UAE's domestic debt market issuance to hit Dh66.1b in 2025
This strategic push aims to build a robust domestic yield curve, reduce reliance on volatile international markets, and foster financial resilience across the emirates.
S&P Global Ratings projects that the UAE federal government and individual emirates will collectively issue approximately Dh66.1 billion ($18 billion) in local currency debt this year, a slight dip from Dh69.7 billion ($19 billion) in 2024. 'About 55 per cent of this will refinance or roll over maturing debt,' said S&P analyst Zahabia Gupta.
Among the rated emirates — Abu Dhabi, Ras Al Khaimah, and Sharjah — only Sharjah is expected to issue debt to address a fiscal deficit, projected at 6.3 per cent of GDP in 2025. Abu Dhabi and Ras Al Khaimah, bolstered by fiscal surpluses, will focus on issuances based on opportunities.
The UAE's domestic debt market, though still nascent, is gaining traction. Since 2021, the federal government has issued Dh27 billion ($7.3 billion) in treasury bonds and sukuk in local currency, accounting for 42 per cent of total issuances. Sharjah has also been active, issuing Dh1 billion in long-term sukuk in July 2024 and reissuing Dh7 billion in short-term sukuk in May 2024. However, most emirate and federal debt remains U.S. dollar-denominated and held externally, exposing issuers to global market volatility.
Sharjah's net government debt stood at 50 per cent of GDP and an interest burden consuming 30 per cent of revenues — one of the highest among S&P-rated sovereigns. Despite this, its recent sukuk issuances were well-received, signalling market confidence.
The UAE's well-capitalised banking sector, with rising deposits and healthy loan-to-deposit ratios, provides a safety net. A 2025 report from Moody's Analytics notes that UAE banks' liquidity ratios improved by eight per cent in 2024, positioning them to support lending growth. In extreme scenarios, S&P expects Abu Dhabi-backed federal support for struggling emirates.
Lower oil prices have not deterred fiscal prudence. Abu Dhabi may repay part of its Dh22 billion ($6 billion) debt maturing in 2025, while Dubai continues deleveraging, repaying Dh4.4 billion ($1.2 billion) in Q1 2025. However, Dubai could ramp up borrowing from 2026 to fund major projects like the Al Maktoum International Airport expansion and rainwater drainage upgrades, according to a Bloomberg report.
Ras Al Khaimah, meanwhile, issued a Dh3.7 billion ($1 billion) 10-year sukuk in March 2025 to refinance maturing debt, with tourism projects largely funded by government-related entities to limit fiscal strain.
Regular local currency issuances by Abu Dhabi and the federal government are pivotal for establishing a domestic yield curve, which could streamline pricing for bank and corporate issuances and enable smaller issuers to tap capital markets.

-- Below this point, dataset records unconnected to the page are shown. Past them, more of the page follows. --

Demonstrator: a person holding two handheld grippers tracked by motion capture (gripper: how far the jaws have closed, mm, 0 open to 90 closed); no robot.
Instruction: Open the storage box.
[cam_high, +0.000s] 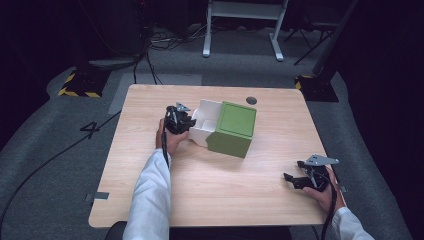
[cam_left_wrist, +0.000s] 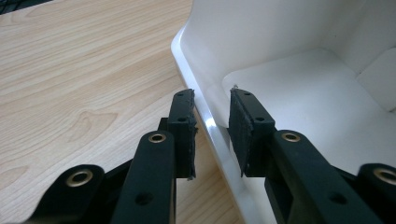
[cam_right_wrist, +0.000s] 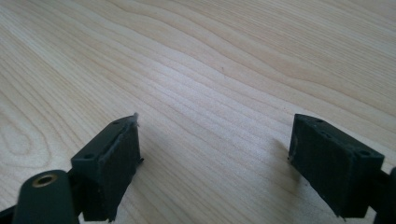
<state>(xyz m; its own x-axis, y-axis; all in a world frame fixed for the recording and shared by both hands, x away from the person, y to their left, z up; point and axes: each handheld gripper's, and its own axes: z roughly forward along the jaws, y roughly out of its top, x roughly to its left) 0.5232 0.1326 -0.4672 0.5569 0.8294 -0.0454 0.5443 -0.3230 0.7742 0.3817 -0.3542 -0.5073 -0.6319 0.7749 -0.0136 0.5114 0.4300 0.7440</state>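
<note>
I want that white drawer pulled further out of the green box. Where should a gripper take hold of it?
Grip the white drawer by its thin upright end wall, coming from the open left side, away from the green box. The wall is narrow enough to fit between jaws; the left gripper already straddles it, one jaw outside, one inside.

The person wears white long sleeves (cam_high: 149, 192). Both grippers, left (cam_high: 178, 120) and right (cam_high: 300, 179), are black with brass-ringed screw holes, grey triangular plates and black cables.
</note>
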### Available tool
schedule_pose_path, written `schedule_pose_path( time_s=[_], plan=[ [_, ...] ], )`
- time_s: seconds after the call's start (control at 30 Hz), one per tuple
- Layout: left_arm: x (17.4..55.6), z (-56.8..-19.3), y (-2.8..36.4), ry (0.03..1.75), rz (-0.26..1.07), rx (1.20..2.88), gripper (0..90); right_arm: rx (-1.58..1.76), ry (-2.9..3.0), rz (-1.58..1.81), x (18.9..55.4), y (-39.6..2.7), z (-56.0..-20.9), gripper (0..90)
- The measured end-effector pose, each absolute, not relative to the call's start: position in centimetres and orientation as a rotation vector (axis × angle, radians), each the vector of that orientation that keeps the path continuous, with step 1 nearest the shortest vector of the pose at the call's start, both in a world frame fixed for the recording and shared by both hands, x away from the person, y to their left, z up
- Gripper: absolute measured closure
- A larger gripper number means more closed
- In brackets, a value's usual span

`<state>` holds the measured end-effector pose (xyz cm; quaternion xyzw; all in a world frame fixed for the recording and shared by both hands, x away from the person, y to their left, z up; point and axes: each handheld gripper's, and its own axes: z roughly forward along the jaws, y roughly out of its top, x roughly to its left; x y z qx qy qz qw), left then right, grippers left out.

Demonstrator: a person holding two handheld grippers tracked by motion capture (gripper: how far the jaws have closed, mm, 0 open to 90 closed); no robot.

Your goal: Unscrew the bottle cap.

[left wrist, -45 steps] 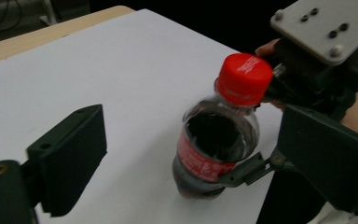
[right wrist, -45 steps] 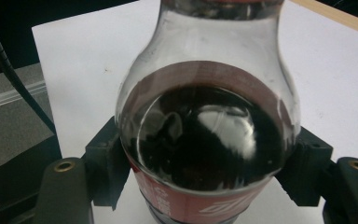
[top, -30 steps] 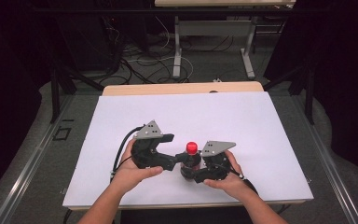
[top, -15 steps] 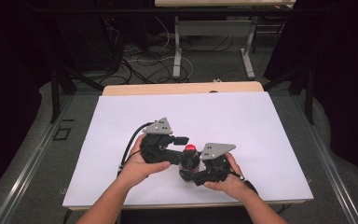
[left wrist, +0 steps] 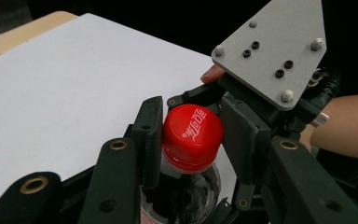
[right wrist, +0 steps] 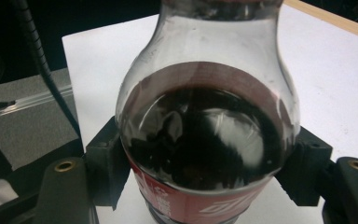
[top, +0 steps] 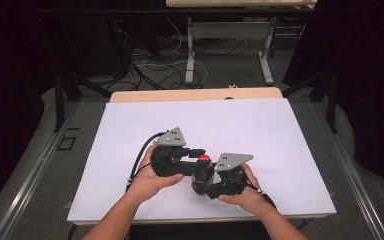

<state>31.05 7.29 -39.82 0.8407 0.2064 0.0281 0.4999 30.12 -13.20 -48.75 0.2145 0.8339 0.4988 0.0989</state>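
A small cola bottle [right wrist: 205, 126] with dark drink and a red label stands on the white table top [top: 260, 125] near its front edge. My right gripper [right wrist: 205, 170] is shut on the bottle's body, one pad [right wrist: 103, 161] on each side. Its red cap [left wrist: 192, 135] sits between the pads of my left gripper [left wrist: 193, 119], whose jaws have just been closing and now press on the cap. In the high view the left gripper [top: 199, 154] reaches in from the left over the cap [top: 203, 159], and the right gripper [top: 203, 182] holds the bottle from the front right.
The right gripper's grey three-cornered plate [left wrist: 272, 51] and a hand stand close behind the cap. A wooden strip [top: 195, 94] borders the table's far side. Table legs and loose cables [top: 180, 60] lie on the floor beyond.
My left gripper has moved right onto the bottle's top and its jaws have closed on the red cap. The right gripper and the bottle have kept still.
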Motion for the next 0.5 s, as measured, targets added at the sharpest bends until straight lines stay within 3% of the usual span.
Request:
schedule_pose_path(
  time_s=[0.5],
  plan=[
    [27.9, -40.1, 4.8, 0.839, 0.361, 1.919, 61.1, 0.812, 2.347, 1.39, 29.7, -12.5, -48.7, 29.3]
  ],
)
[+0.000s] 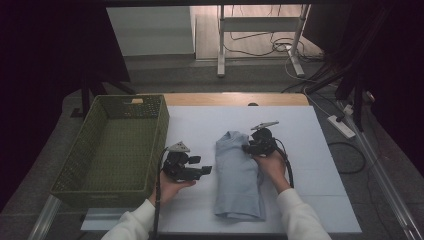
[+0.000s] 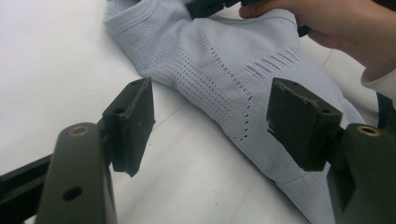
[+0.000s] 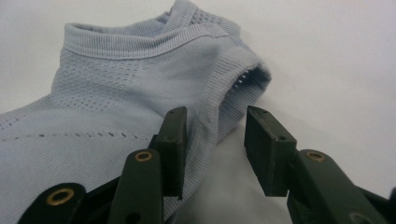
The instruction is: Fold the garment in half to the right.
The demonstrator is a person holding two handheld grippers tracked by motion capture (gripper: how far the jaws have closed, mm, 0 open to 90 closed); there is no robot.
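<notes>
- At the far left of the high view, a green woven plastic basket (image 1: pixel 112 145), rectangular and open-topped, stands on the counter (image 1: pixel 310 165), which is covered in a white sheet.
- Just right of the basket, the left hand-held gripper (image 1: pixel 204 171) rests low over the white surface in the person's left hand (image 1: pixel 170 187), pointing to the right toward the garment.
- Its jaws stand well apart with nothing between them; in the left gripper view the black pads (image 2: pixel 132 122) frame the near edge of the fabric without touching it.
- In the middle lies the light blue knitted sleeveless top (image 1: pixel 238 172), folded into a long narrow shape with its ribbed collar at the far end and its hem toward the person.
- The top lies flat on the white sheet, well clear of the basket; rows of small perforations cross its chest.
- At the upper right side of the top, the right hand-held gripper (image 1: pixel 248 147) is in the person's right hand (image 1: pixel 272 165), which rests on the fabric's edge.
- Its jaws are parted: in the right gripper view one pad (image 3: pixel 173 140) lies against the ribbed armhole edge, the other stands clear of it over the white sheet.
</notes>
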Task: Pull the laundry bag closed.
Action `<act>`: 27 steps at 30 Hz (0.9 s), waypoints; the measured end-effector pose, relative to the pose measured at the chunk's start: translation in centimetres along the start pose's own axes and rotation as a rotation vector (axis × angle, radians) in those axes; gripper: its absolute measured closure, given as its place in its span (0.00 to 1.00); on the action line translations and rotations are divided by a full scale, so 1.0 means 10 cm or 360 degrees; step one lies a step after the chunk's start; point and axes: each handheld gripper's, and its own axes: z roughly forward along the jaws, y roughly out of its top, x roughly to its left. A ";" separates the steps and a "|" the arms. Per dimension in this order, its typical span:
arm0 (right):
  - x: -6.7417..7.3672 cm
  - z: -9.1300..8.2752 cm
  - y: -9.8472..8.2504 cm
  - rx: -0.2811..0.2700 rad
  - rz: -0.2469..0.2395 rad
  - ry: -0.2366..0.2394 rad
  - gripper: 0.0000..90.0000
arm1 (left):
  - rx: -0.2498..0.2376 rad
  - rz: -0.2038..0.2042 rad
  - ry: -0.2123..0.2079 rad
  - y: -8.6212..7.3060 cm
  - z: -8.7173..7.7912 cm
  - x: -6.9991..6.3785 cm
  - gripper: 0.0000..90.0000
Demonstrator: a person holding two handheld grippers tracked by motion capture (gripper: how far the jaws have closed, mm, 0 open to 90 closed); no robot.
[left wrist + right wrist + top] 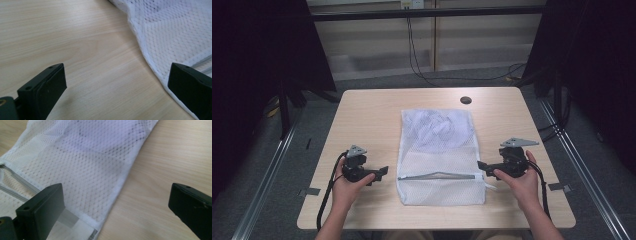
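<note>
Mesh bag [439, 155] flat on table [367, 115]. Left gripper [382, 173] & right gripper [482, 166] just beside bag's edges, both w/ jaws apart, holding nothing.

We were looking at a lab or test room set up for recording. A plain pale wood worktop [367, 107] stood alone between black curtains [259, 45], with metal rails [262, 185] along the grey carpet [377, 80] on both sides. Cables [414, 55] hung from a wall socket [411, 4] behind.
</note>
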 end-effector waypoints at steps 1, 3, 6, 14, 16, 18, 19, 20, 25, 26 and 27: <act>0.03 0.01 0.02 0.0002 0.0007 0.0030 0.01 | -0.0007 0.0001 -0.0017 0.01 -0.01 -0.01 0.02; 0.05 0.00 0.03 -0.0006 0.0016 0.0038 0.04 | -0.0010 -0.0005 -0.0027 0.02 -0.02 -0.02 0.02; 0.08 -0.02 0.04 -0.0017 0.0028 0.0039 0.05 | 0.0002 -0.0013 -0.0052 0.04 -0.03 -0.03 0.02; 0.22 0.02 0.08 -0.0007 0.0024 0.0040 0.08 | 0.0004 -0.0006 -0.0081 0.08 -0.04 -0.03 0.02; 0.24 0.03 0.08 0.0001 0.0022 0.0042 0.08 | 0.0015 0.0002 -0.0083 0.08 -0.05 -0.03 0.02; 0.34 0.11 0.09 0.0034 0.0001 0.0070 0.08 | 0.0023 0.0002 -0.0073 0.07 -0.05 -0.03 0.02; 0.37 0.13 0.10 0.0045 -0.0003 0.0078 0.08 | 0.0023 0.0002 -0.0073 0.07 -0.05 -0.03 0.02; 0.41 0.15 0.11 0.0053 -0.0005 0.0084 0.09 | 0.0016 0.0002 -0.0085 0.06 -0.06 -0.04 0.02; 0.62 0.24 0.20 0.0050 -0.0044 0.0139 0.09 | 0.0011 0.0005 -0.0108 0.07 -0.09 -0.04 0.02; 0.66 0.26 0.22 0.0052 -0.0048 0.0150 0.09 | 0.0009 0.0005 -0.0112 0.07 -0.09 -0.04 0.02; 0.69 0.29 0.24 0.0052 -0.0051 0.0157 0.09 | 0.0015 0.0013 -0.0114 0.07 -0.10 -0.03 0.02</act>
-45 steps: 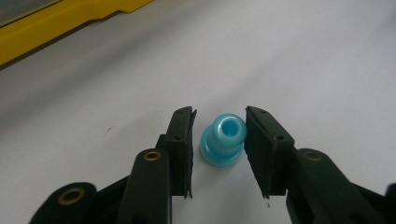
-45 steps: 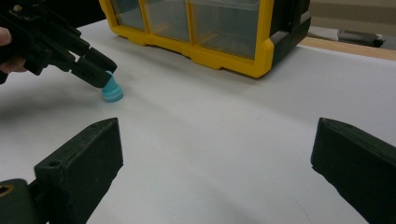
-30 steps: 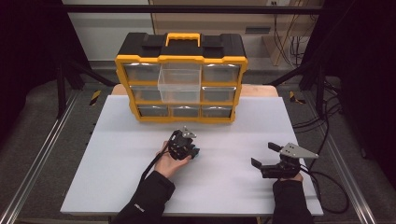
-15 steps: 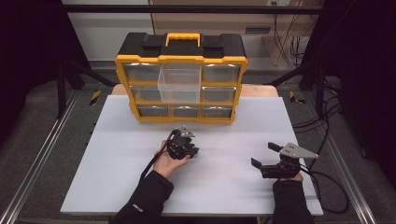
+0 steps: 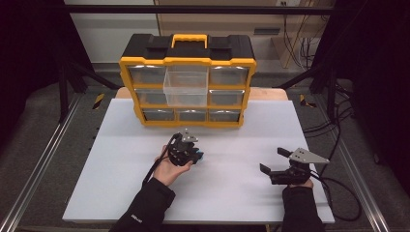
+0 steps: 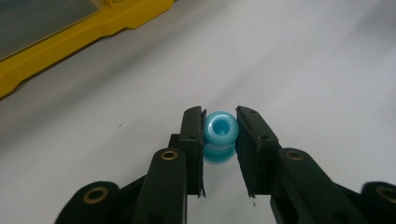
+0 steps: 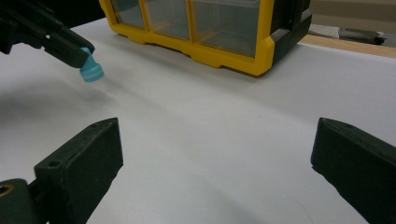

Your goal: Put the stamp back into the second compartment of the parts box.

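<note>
White desk (image 5: pixel 121 159), the largest item, lies under both my tongs. Yellow-and-black drawer organizer (image 5: pixel 187 79) stands at the desk's far edge, beyond both tongs; one clear drawer (image 5: pixel 185 86) in its middle column juts out toward me. My right tongs (image 5: pixel 274 163) rest low near the desk's right side, jaws spread wide with nothing between them, well apart from the left pair. My left tongs (image 6: pixel 219 135) are raised a little off the desk in front of the organizer, jaws pinched on the smallest item: a light-blue spool-shaped bead (image 6: pixel 220 135), held between the pads at the jaw tips, its hole facing along the jaws.
</note>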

A 2025 Fitch Ratings report highlights that domestic bond issuances could reduce borrowing costs for UAE corporates by 10–15 per cent over the next five years. However, S&P anticipates that international markets and bank funding will remain dominant for corporates in the near term.
The UAE's push to develop its domestic debt market reflects a broader vision of economic diversification and financial stability. By fostering local currency issuances, the emirates are not only shielding themselves from global market volatility but also paving the way for a more inclusive and dynamic capital market ecosystem.